How perforated industrial relations worsen inequalities in the UK workplace
Professor Damian Grimshaw shares highlights from his chapter with Research Associate, Mat Johnson, for the International Labour Organisation’s (ILO) latest book, Inequalities and the World of Work: What Role for Industrial Relations and Social Dialogue?
Inequality plays an instrumental role in shaping the character of work and employment, particularly norms governing flexibility and security.
Our chapter in the recent ILO publication is entitled ‘Inequality at work in the United Kingdom: How perforated industrial relations worsen inequalities and hold back progress on equalities’. In it, we identify four core features of the UK’s industrial relations model and consider the interaction with inequalities over the past two decades, with a focus on the post-global financial crisis years.
We consider the outcomes for modes of flexibility and security, with a focus on the strength of the unilateral managerial prerogative that arises from the UK’s perforated industrial relations model – characterised by fragmented collective bargaining structures and limited workplace mechanisms for worker voice – and its relatively weak employment rights framework.

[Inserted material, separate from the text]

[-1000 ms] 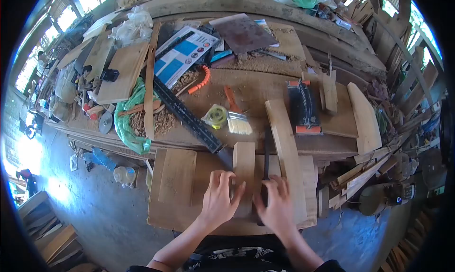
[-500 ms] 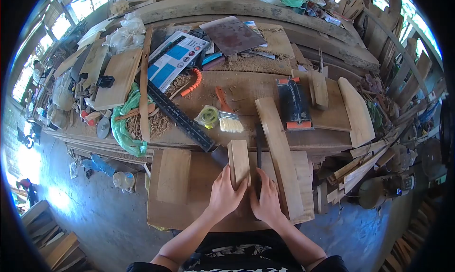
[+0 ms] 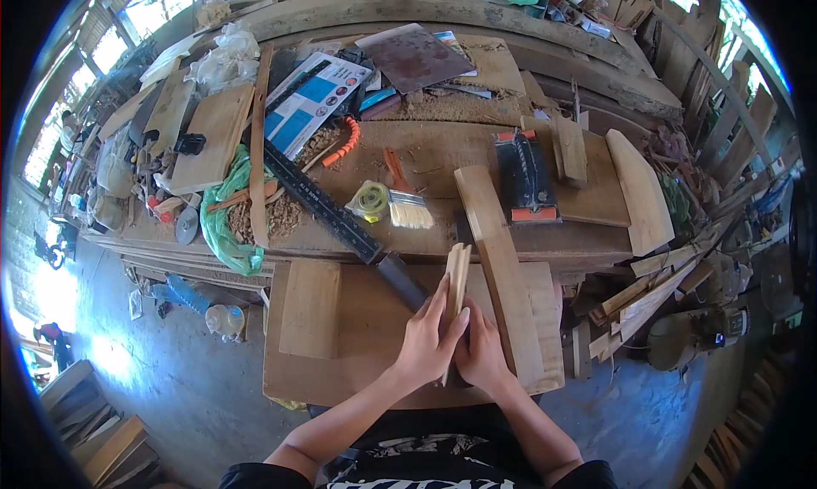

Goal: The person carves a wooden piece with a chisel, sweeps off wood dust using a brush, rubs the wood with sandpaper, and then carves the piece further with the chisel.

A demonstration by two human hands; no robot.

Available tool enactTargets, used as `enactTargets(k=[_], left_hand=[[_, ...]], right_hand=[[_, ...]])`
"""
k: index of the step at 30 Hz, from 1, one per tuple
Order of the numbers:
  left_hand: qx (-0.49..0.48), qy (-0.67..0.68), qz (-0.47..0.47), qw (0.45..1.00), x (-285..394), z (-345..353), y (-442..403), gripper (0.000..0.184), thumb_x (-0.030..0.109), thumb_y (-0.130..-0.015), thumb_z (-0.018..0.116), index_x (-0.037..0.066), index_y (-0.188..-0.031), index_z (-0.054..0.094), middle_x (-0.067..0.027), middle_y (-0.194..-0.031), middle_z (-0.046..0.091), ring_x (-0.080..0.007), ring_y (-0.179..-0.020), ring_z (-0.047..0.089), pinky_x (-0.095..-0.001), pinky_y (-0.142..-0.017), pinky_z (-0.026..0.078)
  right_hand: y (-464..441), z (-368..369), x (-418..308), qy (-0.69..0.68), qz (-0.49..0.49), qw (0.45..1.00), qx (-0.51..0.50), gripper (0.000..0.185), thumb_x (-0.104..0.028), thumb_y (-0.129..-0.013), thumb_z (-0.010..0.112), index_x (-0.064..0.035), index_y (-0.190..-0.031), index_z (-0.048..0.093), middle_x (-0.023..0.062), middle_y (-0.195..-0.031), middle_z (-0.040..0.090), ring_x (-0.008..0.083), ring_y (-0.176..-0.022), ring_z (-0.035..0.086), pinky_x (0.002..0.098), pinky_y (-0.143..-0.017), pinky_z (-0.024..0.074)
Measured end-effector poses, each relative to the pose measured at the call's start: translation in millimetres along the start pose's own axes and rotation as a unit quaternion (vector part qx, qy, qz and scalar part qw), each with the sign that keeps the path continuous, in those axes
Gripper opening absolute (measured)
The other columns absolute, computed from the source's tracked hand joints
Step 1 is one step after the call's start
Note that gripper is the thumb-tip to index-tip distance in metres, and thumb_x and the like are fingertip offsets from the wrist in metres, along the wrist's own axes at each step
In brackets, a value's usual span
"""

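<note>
My left hand [image 3: 425, 340] is closed around a short pale wooden block [image 3: 457, 276], tilted so a grooved narrow edge faces up. My right hand [image 3: 483, 348] is curled close against the block's right side; its fingertips are partly hidden, and I cannot make out what they grip. A dark flat strip [image 3: 464, 228] shows behind the block, its lower part hidden. To the right of my hands lies a long wooden board [image 3: 502, 276]. Left of them is a black marked ruler [image 3: 323, 204] with a dark stock [image 3: 400, 282] at its near end.
On the bench are a paint brush [image 3: 408, 208], a yellow-green tape roll [image 3: 369, 200], a black sanding block [image 3: 528, 178] and a green plastic bag [image 3: 228, 234]. A flat wooden piece [image 3: 311, 310] lies at the near left. Stacked offcuts [image 3: 638, 310] stick out on the right.
My left hand has turned the wooden block, so its grooved edge shows instead of its broad face. My right hand has moved in closer to the block. The view has shifted slightly.
</note>
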State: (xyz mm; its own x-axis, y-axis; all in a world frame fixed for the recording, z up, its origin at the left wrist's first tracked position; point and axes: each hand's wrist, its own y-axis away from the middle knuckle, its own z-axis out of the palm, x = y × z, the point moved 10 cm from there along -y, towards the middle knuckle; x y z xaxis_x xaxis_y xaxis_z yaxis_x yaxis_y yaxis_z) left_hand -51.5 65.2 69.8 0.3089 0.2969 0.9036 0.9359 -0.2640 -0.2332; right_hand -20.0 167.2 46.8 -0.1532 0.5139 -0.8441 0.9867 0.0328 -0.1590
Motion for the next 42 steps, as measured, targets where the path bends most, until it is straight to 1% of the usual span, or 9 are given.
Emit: enactTargets(k=[3,9,18,27,31,35,36,39,42], left_hand=[[-0.035,0.014,-0.015,0.999,-0.1,7.0,1.8,0.064,0.03,-0.095,0.058,0.0,-0.146,0.033,-0.0273,-0.111,0.056,-0.0423,-0.098,0.059,-0.0444,-0.088,0.048],[-0.048,-0.02,-0.026,0.998,-5.8,4.9,2.1,0.063,0.03,-0.094,0.06,0.007,-0.146,0.035,-0.0254,-0.116,0.054,-0.04,-0.104,0.057,-0.0431,-0.089,0.047],[-0.025,0.014,-0.056,0.998,-13.6,-4.3,-0.6,0.051,0.023,-0.096,0.058,0.002,-0.14,0.042,-0.0267,-0.107,0.058,-0.0431,-0.097,0.06,-0.0441,-0.087,0.048],[0.019,0.078,-0.087,0.993,-19.6,-24.7,6.2,0.04,0.018,-0.099,0.053,0.003,-0.135,0.044,-0.0147,-0.078,0.059,-0.0176,-0.063,0.056,-0.0299,-0.061,0.046],[0.007,0.102,-0.144,0.984,-37.5,-30.4,22.3,0.047,0.02,-0.098,0.057,0.003,-0.138,0.041,-0.0151,-0.091,0.065,-0.0151,-0.072,0.06,-0.0301,-0.067,0.049],[0.024,0.149,-0.108,0.983,-32.5,-37.2,37.8,0.063,0.013,-0.093,0.064,0.002,-0.145,0.029,-0.0184,-0.109,0.065,-0.0179,-0.099,0.064,-0.0297,-0.085,0.049],[0.003,0.201,-0.162,0.966,-37.6,-34.4,43.5,0.072,0.008,-0.09,0.068,0.002,-0.147,0.025,-0.0171,-0.112,0.064,-0.019,-0.103,0.063,-0.0319,-0.089,0.049],[-0.046,0.275,-0.232,0.932,-49.8,-27.8,52.2,0.078,0.007,-0.087,0.071,0.003,-0.148,0.023,-0.016,-0.118,0.061,-0.0201,-0.107,0.061,-0.0339,-0.09,0.05],[-0.078,0.286,-0.211,0.931,-41.2,-31.3,52.4,0.082,0.003,-0.086,0.072,0.004,-0.149,0.02,-0.0149,-0.126,0.056,-0.0202,-0.113,0.058,-0.0339,-0.091,0.05]], right_hand=[[0.7,-0.4,-0.4,0.004,-0.006,1.0,0.003,0.061,-0.003,-0.081,0.055,0.006,-0.138,0.035,0.0339,-0.114,0.057,0.05,-0.101,0.059,0.0497,-0.085,0.0502],[1.2,1.6,3.9,0.007,0.002,1.0,0.002,0.065,-0.005,-0.078,0.059,0.0059,-0.137,0.034,0.034,-0.109,0.058,0.0498,-0.098,0.06,0.05,-0.081,0.0511],[1.0,-0.2,3.9,-0.001,0.023,0.999,0.022,0.06,-0.004,-0.078,0.061,0.0041,-0.133,0.037,0.0295,-0.098,0.061,0.0477,-0.088,0.061,0.0462,-0.075,0.0502],[-1.5,-1.2,-1.8,0.001,0.019,1.0,0.019,0.061,-0.008,-0.083,0.062,0.0014,-0.137,0.034,0.0299,-0.107,0.06,0.0454,-0.091,0.063,0.0463,-0.077,0.0521],[0.2,1.5,2.2,-0.002,0.058,0.998,0.003,0.062,-0.009,-0.083,0.063,0.001,-0.137,0.033,0.03,-0.107,0.061,0.0451,-0.09,0.064,0.0466,-0.076,0.0521],[0.0,2.4,3.6,0.03,0.067,0.997,0.002,0.065,-0.008,-0.083,0.063,-0.0003,-0.139,0.031,0.0313,-0.106,0.061,0.0473,-0.091,0.063,0.0493,-0.077,0.0512],[-0.5,1.2,-0.6,0.04,0.056,0.998,0.004,0.065,-0.008,-0.083,0.063,-0.0007,-0.139,0.03,0.0316,-0.106,0.061,0.0481,-0.092,0.062,0.0499,-0.078,0.0509],[-0.4,2.1,-2.5,0.043,0.046,0.998,0.006,0.066,-0.007,-0.082,0.062,-0.0016,-0.139,0.03,0.0324,-0.106,0.06,0.0497,-0.092,0.061,0.0509,-0.078,0.0503],[-0.9,2.5,-0.8,0.044,0.036,0.998,0.007,0.066,-0.006,-0.082,0.062,-0.0021,-0.14,0.03,0.0325,-0.106,0.06,0.0503,-0.093,0.061,0.0511,-0.079,0.0499]])
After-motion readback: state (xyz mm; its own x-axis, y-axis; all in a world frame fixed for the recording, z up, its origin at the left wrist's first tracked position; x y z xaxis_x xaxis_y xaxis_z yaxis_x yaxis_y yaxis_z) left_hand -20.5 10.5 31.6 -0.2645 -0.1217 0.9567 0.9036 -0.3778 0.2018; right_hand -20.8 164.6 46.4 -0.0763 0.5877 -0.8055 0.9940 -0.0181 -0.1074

In particular, we identify the ways in which austerity policies have combined with the model, and led to a failure to generate a fairer distribution of economic gains among the workforce.
Compounded by two generations of trade union decline, employment-related inequalities have significantly widened. These are reinforced by the complex and often opaque organisation of services and manufacturing along supply chains, involving practices of subcontracting that often heighten worker precarity.
Addressing inequalities in employment is one of today’s most pressing social questions and unions, employers and government should collaborate to make labour markets more inclusive and equal. There is a real need to extend employment rights and welfare state protections to all workers and address biases in wage distribution.
While the rate of job growth following the global financial crash is impressive and unemployment relatively low, this veils ongoing qualitative shifts in the nature of work, and in the labour market in terms of protections for workers.
High levels of inequality have long been prevalent in UK society, with numerous employers designing jobs paid at or just above the minimum wage. Mid-pay jobs in the manufacturing and public sectors have also been downsized over time – while already very high earners continue to enjoy accelerated pay rises.
This has led to too many low paid jobs, too many workers dependent on top-up welfare benefits, too much job insecurity caused by zero-hours contracts, outsourcing and self-employment, and overly limited pay and career prospects over the longer term.
“Compounded by two generations of trade union decline, employment-related inequalities have significantly widened.”
These shifts both reproduce high level inequality and feed off workers’ unequal socioeconomic conditions. Furthermore, while low-income households have historically been worst-affected by poor labour market regulation, middle-income groups are increasingly feeling the negative impacts too.
Righting this going forward requires a radical change of mindset and political acceptance that workers require more than the ad hoc interventions of government.
If we are to move towards a fairer distribution of the rewards from work, we need meaningful government commitment to regulation of pay and working conditions, and greater support for workers attempting to negotiate fair deals with their employers.